◆ **Data extract**
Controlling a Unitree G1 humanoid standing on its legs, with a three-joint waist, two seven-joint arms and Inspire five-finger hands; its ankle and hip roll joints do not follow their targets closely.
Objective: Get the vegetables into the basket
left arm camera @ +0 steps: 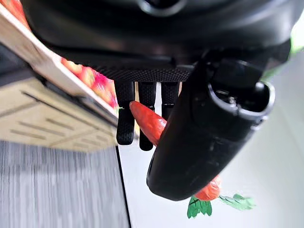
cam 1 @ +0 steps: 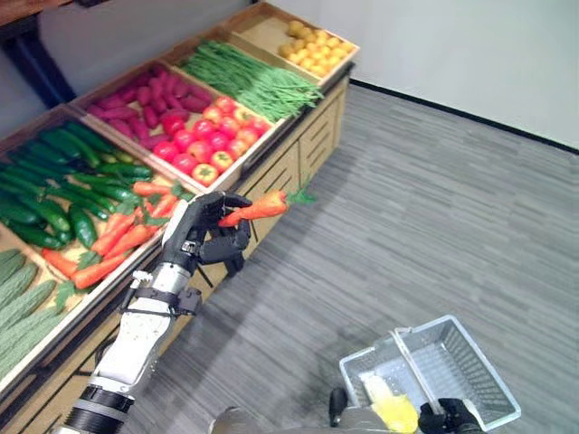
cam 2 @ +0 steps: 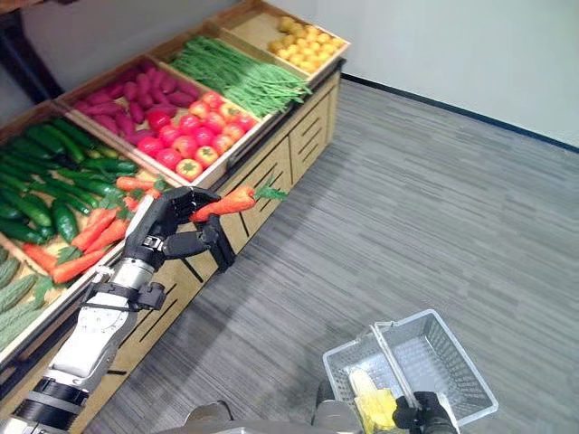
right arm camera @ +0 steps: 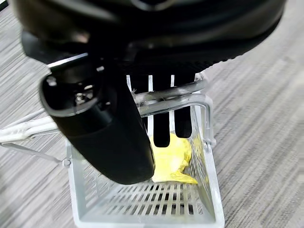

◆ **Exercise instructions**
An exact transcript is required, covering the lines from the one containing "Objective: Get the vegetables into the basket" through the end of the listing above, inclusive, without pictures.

◆ **Response for this exercise**
Objective: Get the vegetables into the basket
left arm camera @ +0 steps: 
cam 1 @ +0 steps: 
cam 2 @ +0 steps: 
right arm camera @ +0 steps: 

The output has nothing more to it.